James Darmesteter (28 March 184919 October 1894) was a French author, orientalist, and antiquarian.

Biography
He was born of Jewish parents at Château-Salins, in Lorraine. The family name had originated in their earlier home of Darmstadt. He was educated in Paris, where, under the guidance of Michel Bréal and Abel Bergaigne, he imbibed a love for Oriental studies, to which for a time he entirely devoted himself. In 1875, he published a thesis on the mythology of the Avesta, in which he advocated that the Persian religion of Zoroastrianism had been influenced by Judaism (and not backwards as many scholars say). In 1877 became teacher of Persian language at the École des Hautes Études. He continued his research with his Études iraniennes (1883), and ten years later published a complete translation of the Avesta and associated Zend (lit. "commentary"), with historical and philological commentary of his own (Zend Avesta, 3 vols., 1892–1893) in the Annales du Musée Guimet. He also edited the Avesta for Max Müller's Sacred Books of the East series (vols. 4 and 23).

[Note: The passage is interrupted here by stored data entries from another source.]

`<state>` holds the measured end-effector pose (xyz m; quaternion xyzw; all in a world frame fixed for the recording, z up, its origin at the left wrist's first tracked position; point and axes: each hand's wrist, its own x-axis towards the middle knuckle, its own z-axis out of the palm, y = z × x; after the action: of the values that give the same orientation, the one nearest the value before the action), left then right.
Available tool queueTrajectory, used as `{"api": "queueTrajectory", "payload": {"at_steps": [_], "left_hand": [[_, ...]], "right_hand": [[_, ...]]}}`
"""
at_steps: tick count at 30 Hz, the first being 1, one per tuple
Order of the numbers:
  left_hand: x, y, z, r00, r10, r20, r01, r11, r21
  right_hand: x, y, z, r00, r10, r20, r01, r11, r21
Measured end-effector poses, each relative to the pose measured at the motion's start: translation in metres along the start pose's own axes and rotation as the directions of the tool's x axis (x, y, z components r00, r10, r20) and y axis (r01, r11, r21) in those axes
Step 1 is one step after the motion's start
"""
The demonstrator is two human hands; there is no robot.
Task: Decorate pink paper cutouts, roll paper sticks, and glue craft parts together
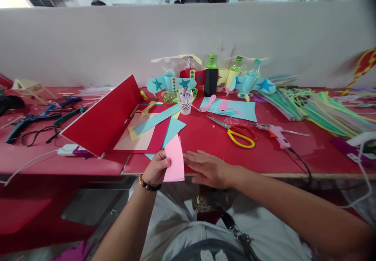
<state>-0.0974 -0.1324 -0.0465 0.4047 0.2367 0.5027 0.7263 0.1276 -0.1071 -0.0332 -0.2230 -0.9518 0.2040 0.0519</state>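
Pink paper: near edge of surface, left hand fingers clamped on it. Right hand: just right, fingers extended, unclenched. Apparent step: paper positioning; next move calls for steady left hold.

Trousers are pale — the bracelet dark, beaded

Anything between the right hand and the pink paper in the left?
Nothing visible. The right hand lies flat, fingertips right by the paper's right edge; contact is unclear. The left hand grips the opposite side. The scissors sit farther back, out of the way.
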Motion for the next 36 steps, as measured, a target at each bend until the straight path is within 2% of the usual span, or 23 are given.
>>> {"api": "queueTrajectory", "payload": {"at_steps": [4,7,10,14,15,17,19,20,21,22,23,24,26,27,30,32,34,36], "left_hand": [[0.001,-0.001,-0.001,0.999,0.024,0.03,-0.023,0.999,-0.026],[0.001,-0.001,-0.001,0.999,0.012,0.032,-0.012,1.0,-0.016],[0.001,0.0,0.0,1.0,0.008,0.004,-0.008,1.0,0.01],[0.0,0.0,0.001,0.998,-0.005,-0.064,0.006,1.0,0.016],[0.0,0.0,0.002,0.996,-0.01,-0.085,0.01,1.0,0.005],[-0.001,-0.001,0.003,0.992,-0.023,-0.125,0.02,1.0,-0.02],[0.0,-0.001,0.006,0.987,-0.057,-0.148,0.053,0.998,-0.027],[0.002,0.0,0.009,0.984,-0.081,-0.158,0.08,0.997,-0.018],[0.005,0.0,0.012,0.98,-0.11,-0.165,0.111,0.994,-0.001],[0.01,0.002,0.016,0.975,-0.134,-0.179,0.14,0.99,0.022],[0.016,0.003,0.02,0.97,-0.139,-0.199,0.153,0.987,0.052],[0.024,0.005,0.025,0.967,-0.149,-0.207,0.171,0.981,0.091],[0.043,0.01,0.034,0.968,-0.144,-0.203,0.183,0.964,0.191],[0.053,0.012,0.038,0.969,-0.15,-0.196,0.196,0.949,0.245],[0.083,0.018,0.042,0.969,-0.149,-0.199,0.216,0.899,0.382],[0.099,0.022,0.037,0.963,-0.14,-0.231,0.238,0.844,0.481],[0.109,0.028,0.026,0.957,-0.144,-0.253,0.269,0.767,0.583],[0.113,0.038,0.014,0.957,-0.186,-0.224,0.29,0.646,0.706]], "right_hand": [[-0.065,-0.024,-0.001,0.997,-0.015,0.08,0.009,0.996,0.085],[-0.094,-0.032,-0.01,0.992,-0.011,0.125,-0.01,0.986,0.167],[-0.093,-0.018,-0.02,0.996,0.093,0.013,-0.094,0.989,0.11],[-0.068,0.005,-0.019,0.946,0.3,-0.126,-0.299,0.954,0.021],[-0.063,0.004,-0.016,0.942,0.305,-0.139,-0.306,0.952,0.016],[-0.061,-0.006,-0.013,0.978,0.198,-0.07,-0.194,0.979,0.061],[-0.066,-0.021,-0.014,0.998,0.044,0.043,-0.053,0.967,0.249],[-0.069,-0.027,-0.018,0.998,0.015,0.066,-0.038,0.933,0.357],[-0.072,-0.03,-0.023,0.997,0.078,0.021,-0.079,0.902,0.425],[-0.073,-0.03,-0.03,0.979,0.192,-0.064,-0.14,0.871,0.471],[-0.073,-0.025,-0.038,0.937,0.32,-0.136,-0.21,0.831,0.515],[-0.07,-0.017,-0.046,0.866,0.451,-0.217,-0.271,0.786,0.555],[-0.059,0.006,-0.062,0.762,0.567,-0.313,-0.298,0.736,0.607],[-0.051,0.019,-0.068,0.741,0.577,-0.344,-0.273,0.727,0.63],[-0.021,0.055,-0.081,0.729,0.594,-0.341,-0.214,0.67,0.711],[-0.002,0.071,-0.085,0.722,0.603,-0.339,-0.182,0.638,0.748],[0.013,0.082,-0.088,0.699,0.616,-0.362,-0.16,0.629,0.761],[0.024,0.092,-0.092,0.685,0.625,-0.375,-0.148,0.623,0.768]]}}
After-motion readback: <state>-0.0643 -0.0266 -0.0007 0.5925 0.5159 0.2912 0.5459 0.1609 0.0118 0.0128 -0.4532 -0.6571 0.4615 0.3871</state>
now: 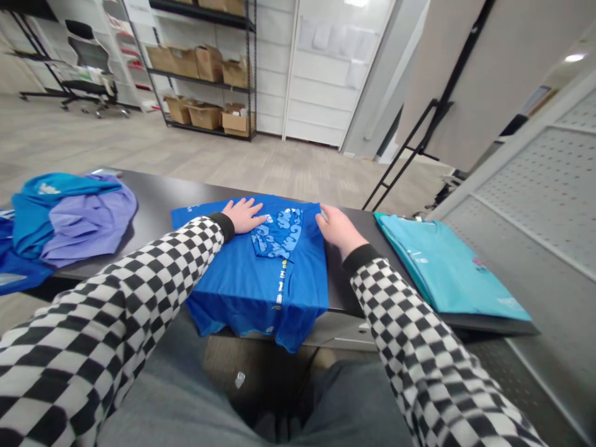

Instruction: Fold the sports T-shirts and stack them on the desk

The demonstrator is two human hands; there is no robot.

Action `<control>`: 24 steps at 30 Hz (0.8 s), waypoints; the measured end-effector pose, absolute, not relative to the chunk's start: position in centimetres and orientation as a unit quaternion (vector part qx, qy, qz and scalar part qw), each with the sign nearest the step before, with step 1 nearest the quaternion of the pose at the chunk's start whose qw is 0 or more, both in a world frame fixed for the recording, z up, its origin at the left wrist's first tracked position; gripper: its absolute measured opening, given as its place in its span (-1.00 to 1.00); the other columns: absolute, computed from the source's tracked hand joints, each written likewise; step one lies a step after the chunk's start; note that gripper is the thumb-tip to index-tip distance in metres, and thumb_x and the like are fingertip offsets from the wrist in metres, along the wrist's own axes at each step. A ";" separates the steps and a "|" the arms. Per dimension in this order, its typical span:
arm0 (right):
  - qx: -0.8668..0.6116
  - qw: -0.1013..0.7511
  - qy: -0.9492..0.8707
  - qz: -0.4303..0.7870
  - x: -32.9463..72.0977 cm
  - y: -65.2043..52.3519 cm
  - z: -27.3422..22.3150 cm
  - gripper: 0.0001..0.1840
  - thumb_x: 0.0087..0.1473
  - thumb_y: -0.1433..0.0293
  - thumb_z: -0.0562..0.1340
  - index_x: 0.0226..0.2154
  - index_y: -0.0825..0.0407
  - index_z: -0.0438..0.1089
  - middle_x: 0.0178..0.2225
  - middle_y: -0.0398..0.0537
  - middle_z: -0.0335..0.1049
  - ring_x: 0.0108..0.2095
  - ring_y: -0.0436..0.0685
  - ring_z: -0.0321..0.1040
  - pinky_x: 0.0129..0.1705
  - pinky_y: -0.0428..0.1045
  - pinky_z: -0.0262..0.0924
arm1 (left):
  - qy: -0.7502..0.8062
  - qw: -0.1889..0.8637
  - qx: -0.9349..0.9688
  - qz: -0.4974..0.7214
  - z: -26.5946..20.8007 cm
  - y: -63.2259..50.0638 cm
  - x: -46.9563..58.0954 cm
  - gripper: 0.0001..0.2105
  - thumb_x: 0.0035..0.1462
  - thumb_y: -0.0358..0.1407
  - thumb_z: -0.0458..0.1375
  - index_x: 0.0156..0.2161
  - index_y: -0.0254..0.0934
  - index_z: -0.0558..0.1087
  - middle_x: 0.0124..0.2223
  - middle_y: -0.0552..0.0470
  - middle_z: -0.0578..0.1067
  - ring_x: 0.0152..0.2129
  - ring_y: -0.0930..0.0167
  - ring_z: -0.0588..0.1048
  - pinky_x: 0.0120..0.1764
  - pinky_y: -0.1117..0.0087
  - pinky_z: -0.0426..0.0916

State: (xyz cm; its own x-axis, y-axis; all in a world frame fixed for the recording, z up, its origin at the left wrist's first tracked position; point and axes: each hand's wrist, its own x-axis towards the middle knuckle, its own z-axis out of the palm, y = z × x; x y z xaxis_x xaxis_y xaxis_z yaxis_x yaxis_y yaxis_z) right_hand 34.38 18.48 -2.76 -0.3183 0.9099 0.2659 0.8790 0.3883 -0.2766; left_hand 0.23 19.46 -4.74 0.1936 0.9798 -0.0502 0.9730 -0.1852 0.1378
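Observation:
A blue T-shirt (pixel 233 267) with a lighter wave pattern and white lettering lies on the dark table before me, one side folded over and its lower part hanging off the near edge. My left hand (pixel 243 215) rests flat on the cloth left of the patterned sleeve (pixel 282 233), fingers spread. At the shirt's far right corner, my right hand (pixel 339 226) pinches the fabric edge between thumb and fingers.
To the left lies a loose heap with a purple shirt (pixel 88 217) and a teal shirt (pixel 37 198). Folded turquoise shirts (pixel 447 264) are stacked at the right end of the table (pixel 158 189). A perforated grey panel (pixel 544 192) stands beyond them. Behind is a shelf rack (pixel 200 77) with cardboard boxes.

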 end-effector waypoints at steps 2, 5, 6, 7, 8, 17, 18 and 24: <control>-0.545 0.127 -0.827 0.047 33.5 21.3 -3.5 -0.36 0.57 0.17 0.05 0.50 0.10 0.34 0.54 0.28 0.27 0.55 0.42 0.20 0.59 0.40 0.03 | 0.641 0.062 0.765 0.026 -5.4 19.6 -0.1 -0.16 0.52 0.28 -0.15 0.68 -0.12 0.09 0.71 -0.22 -0.01 0.64 -0.12 -0.03 0.55 -0.34 -0.14; -0.566 0.050 -0.820 0.070 33.2 24.2 -5.1 -0.23 0.58 0.00 -0.02 0.62 0.00 0.15 0.67 0.18 -0.04 0.64 0.55 -0.06 0.58 0.67 -0.27 | 0.638 0.055 0.767 0.031 -6.0 19.9 -0.4 -0.13 0.50 0.33 -0.19 0.69 -0.09 0.06 0.72 -0.20 -0.02 0.64 -0.12 -0.05 0.55 -0.34 -0.15; -0.574 0.037 -0.814 0.076 33.3 24.9 -5.6 -0.19 0.57 -0.05 -0.05 0.65 -0.03 0.08 0.68 0.13 -0.11 0.65 0.59 -0.12 0.57 0.71 -0.35 | 0.637 0.054 0.768 0.031 -6.1 20.1 -0.5 -0.12 0.49 0.34 -0.19 0.69 -0.09 0.04 0.72 -0.20 -0.03 0.64 -0.13 -0.05 0.55 -0.35 -0.16; -0.579 0.030 -0.811 0.078 33.4 25.6 -5.9 -0.15 0.56 -0.10 -0.08 0.67 -0.06 0.04 0.69 0.09 -0.15 0.65 0.62 -0.16 0.57 0.73 -0.41 | 0.636 0.054 0.769 0.031 -6.1 20.3 -0.6 -0.11 0.49 0.35 -0.20 0.70 -0.09 0.03 0.72 -0.20 -0.04 0.65 -0.13 -0.06 0.55 -0.34 -0.16; -0.581 0.029 -0.810 0.076 33.6 26.3 -6.1 -0.12 0.54 -0.13 -0.09 0.68 -0.07 0.02 0.70 0.05 -0.16 0.65 0.64 -0.19 0.57 0.73 -0.46 | 0.637 0.054 0.769 0.030 -6.1 20.6 -0.7 -0.11 0.49 0.35 -0.20 0.70 -0.09 0.01 0.72 -0.20 -0.05 0.65 -0.13 -0.06 0.55 -0.34 -0.16; -0.577 0.057 -0.811 0.071 33.4 28.0 -5.7 -0.09 0.53 -0.15 -0.12 0.68 -0.05 0.01 0.70 0.04 -0.16 0.67 0.62 -0.29 0.58 0.70 -0.46 | 0.645 0.048 0.763 0.010 -5.6 22.1 -0.8 -0.15 0.54 0.27 -0.26 0.70 -0.17 0.00 0.72 -0.20 -0.06 0.65 -0.08 -0.07 0.56 -0.32 -0.13; -0.577 0.078 -0.811 0.061 33.3 27.4 -5.4 -0.09 0.54 -0.13 -0.12 0.68 -0.01 -0.01 0.70 0.07 -0.17 0.67 0.60 -0.27 0.59 0.67 -0.42 | 0.645 0.050 0.762 0.008 -5.5 22.2 -0.8 -0.15 0.55 0.26 -0.27 0.70 -0.18 0.00 0.72 -0.20 -0.06 0.65 -0.08 -0.07 0.56 -0.32 -0.13; -0.528 0.156 -0.834 0.021 32.3 22.2 -4.1 -0.17 0.60 -0.04 -0.14 0.66 0.06 0.05 0.68 0.19 -0.11 0.67 0.51 -0.21 0.62 0.58 -0.31 | 0.653 0.055 0.755 0.005 -5.9 22.6 -0.8 -0.15 0.53 0.27 -0.25 0.70 -0.14 0.00 0.72 -0.19 -0.06 0.65 -0.07 -0.07 0.57 -0.32 -0.15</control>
State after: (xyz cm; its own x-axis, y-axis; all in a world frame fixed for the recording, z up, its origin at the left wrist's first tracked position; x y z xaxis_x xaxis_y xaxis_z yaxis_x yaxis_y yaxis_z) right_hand 32.30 22.24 -4.05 -0.3934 0.8880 0.2380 0.8751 0.4410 -0.1990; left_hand -0.76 22.60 -5.89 0.1469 0.9871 -0.0641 0.9860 -0.1409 0.0897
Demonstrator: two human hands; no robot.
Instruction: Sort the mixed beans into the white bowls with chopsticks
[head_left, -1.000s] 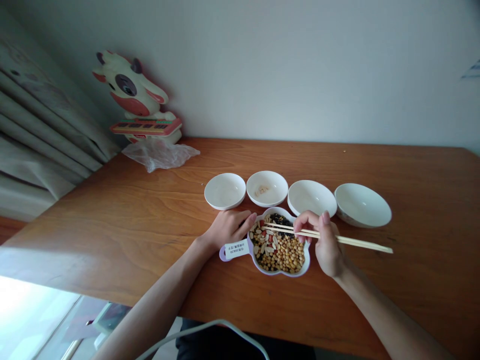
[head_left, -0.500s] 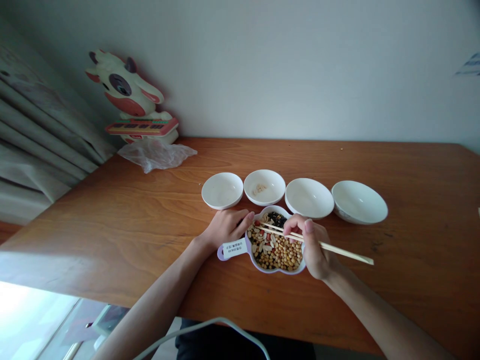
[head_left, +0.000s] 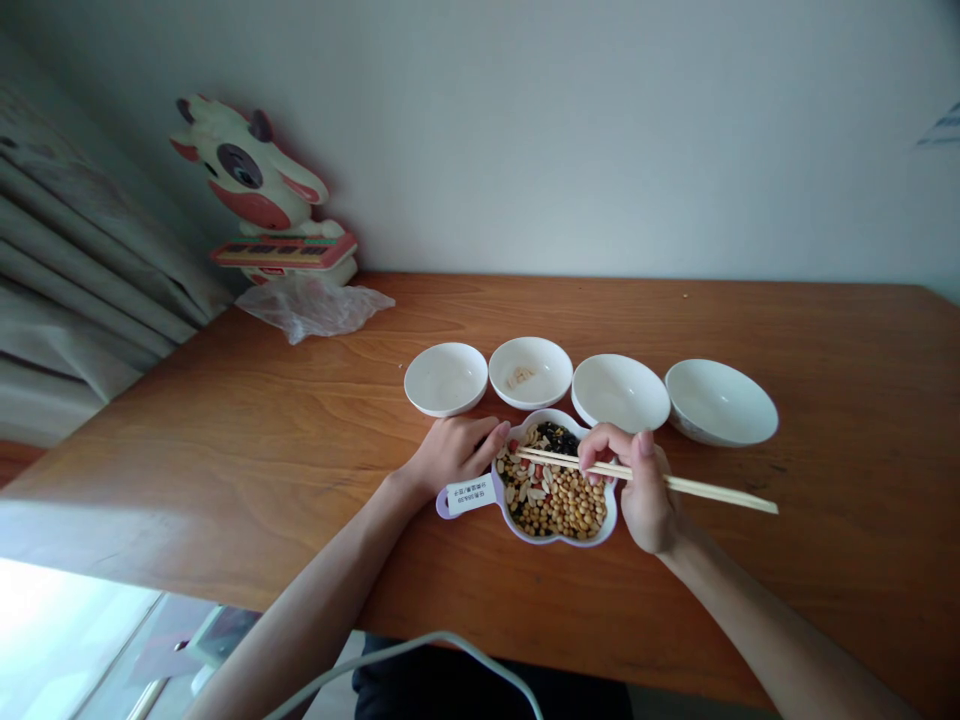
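Observation:
A purple-rimmed, lobed dish with a short handle (head_left: pixel 443 505) holds peanuts, yellow beans (head_left: pixel 574 505), some red pieces and dark seeds. My left hand (head_left: pixel 448 452) rests on the table at the dish's left side, its thumb against the rim and its fingers partly hidden. Over the dish's right edge, my right hand (head_left: pixel 646 495) is closed around a pair of wooden chopsticks (head_left: pixel 716 491). Their tips lie close together by a red piece (head_left: pixel 513 447) at the upper left of the dish; whether they pinch it I cannot tell.
Beyond the dish stand several white bowls in a row; one bowl (head_left: pixel 551 375) has a few pale pieces in it. A cow-shaped toy keyboard (head_left: pixel 285 250) and a clear plastic bag (head_left: pixel 319 308) are at the back left. A cable (head_left: pixel 442 637) crosses the front.
My right hand has shifted right, and the chopsticks lie flatter and closer together. Their tips remain near the red piece. My left hand keeps its place by the dish.

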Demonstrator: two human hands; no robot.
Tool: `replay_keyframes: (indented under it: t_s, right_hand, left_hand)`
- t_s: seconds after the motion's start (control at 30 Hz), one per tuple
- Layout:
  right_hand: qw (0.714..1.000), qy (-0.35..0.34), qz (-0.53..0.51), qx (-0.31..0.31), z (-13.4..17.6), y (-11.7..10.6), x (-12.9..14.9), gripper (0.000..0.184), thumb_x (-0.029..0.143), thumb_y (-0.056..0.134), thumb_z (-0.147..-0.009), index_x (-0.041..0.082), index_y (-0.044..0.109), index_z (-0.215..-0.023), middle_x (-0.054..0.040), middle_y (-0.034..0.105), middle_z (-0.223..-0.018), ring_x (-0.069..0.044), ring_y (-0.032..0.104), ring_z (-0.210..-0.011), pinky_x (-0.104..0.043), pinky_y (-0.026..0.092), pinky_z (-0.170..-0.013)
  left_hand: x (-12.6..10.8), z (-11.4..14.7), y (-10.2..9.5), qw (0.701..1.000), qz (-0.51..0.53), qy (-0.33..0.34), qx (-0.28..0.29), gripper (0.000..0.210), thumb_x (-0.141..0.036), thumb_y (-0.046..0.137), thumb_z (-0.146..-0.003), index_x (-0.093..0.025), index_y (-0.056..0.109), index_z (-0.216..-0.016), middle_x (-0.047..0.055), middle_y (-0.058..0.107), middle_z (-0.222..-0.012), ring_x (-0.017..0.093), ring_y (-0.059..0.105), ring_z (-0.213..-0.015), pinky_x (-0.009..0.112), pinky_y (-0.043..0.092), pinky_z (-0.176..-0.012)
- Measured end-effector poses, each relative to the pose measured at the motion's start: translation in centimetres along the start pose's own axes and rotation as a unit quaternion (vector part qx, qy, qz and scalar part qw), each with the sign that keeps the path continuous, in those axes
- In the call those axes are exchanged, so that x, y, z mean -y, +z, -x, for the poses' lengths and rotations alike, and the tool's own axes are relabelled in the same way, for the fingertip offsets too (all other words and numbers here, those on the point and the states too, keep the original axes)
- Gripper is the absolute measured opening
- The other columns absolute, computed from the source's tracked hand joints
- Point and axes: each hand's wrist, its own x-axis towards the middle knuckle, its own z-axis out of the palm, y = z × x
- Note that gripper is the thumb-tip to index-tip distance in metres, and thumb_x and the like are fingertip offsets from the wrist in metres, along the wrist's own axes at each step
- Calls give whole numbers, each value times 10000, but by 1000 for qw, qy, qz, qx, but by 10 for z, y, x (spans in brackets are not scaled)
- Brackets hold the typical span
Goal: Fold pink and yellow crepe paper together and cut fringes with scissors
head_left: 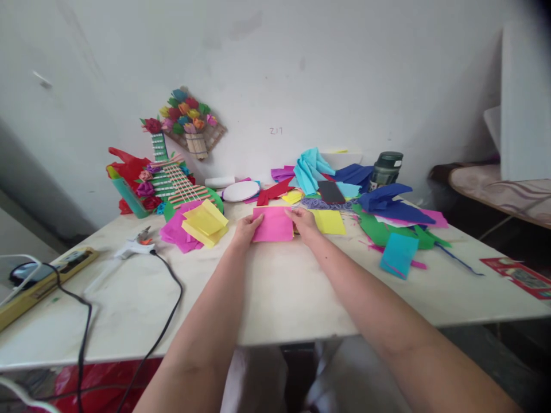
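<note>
Between my two hands is a pink rectangle of paper (272,225), held up over the white table (284,292). My left hand (248,228) grips its left edge, thumb on the front. At its upper right corner my right hand (303,220) pinches it the same way. A thin yellow rim shows along the pink paper's edge, so another sheet may lie behind it. A yellow paper sheet (329,222) lies just right of my right hand. Left of my left hand, folded yellow papers (205,222) rest on magenta papers (178,232).
A glue gun (135,245) with a black cord and a power strip (47,281) lie at the left. Behind stands a guitar-shaped craft (174,180) with paper flowers. Blue and green papers (387,201), a turquoise piece (399,255), a phone (331,193) and a dark bottle (386,169) occupy the right.
</note>
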Motion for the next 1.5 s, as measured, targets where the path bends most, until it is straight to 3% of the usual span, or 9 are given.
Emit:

Darmesteter regarded the extant texts as far more recent than commonly believed, placing the earliest in the 1st century BC and the bulk in the 3rd century AD. In 1885 he was appointed professor in the Collège de France, and was sent to India in 1886 on a mission to collect the popular songs of the Afghans, a translation of which, with a valuable essay on the Afghan language and literature, he published on his return. His impressions of English dominion in India were conveyed in Lettres sur l'Inde (1888). England interested him deeply; and his attachment to the gifted English writer, Agnes Mary Frances Robinson, whom he shortly afterwards married (and who in 1901 became the wife of Professor E. Duclaux, director of the Pasteur Institute at Paris), led him to translate her poems into French in 1888. Two years after his death a collection of excellent essays on English subjects was published in English.  He also wrote Le Mahdi depuis les origines de l'Islam jusqu'a nos jours (1885); Les Origines de la poesie persane (1888); Prophètes d'Israel (1892), and other books on topics connected with the East, and from 1883 onwards drew up the annual reports of the Société Asiatique. He had just become connected with the Revue de Paris, when his delicate constitution succumbed to a slight attack of illness on 10 October 1894 at Maisons-Laffitte.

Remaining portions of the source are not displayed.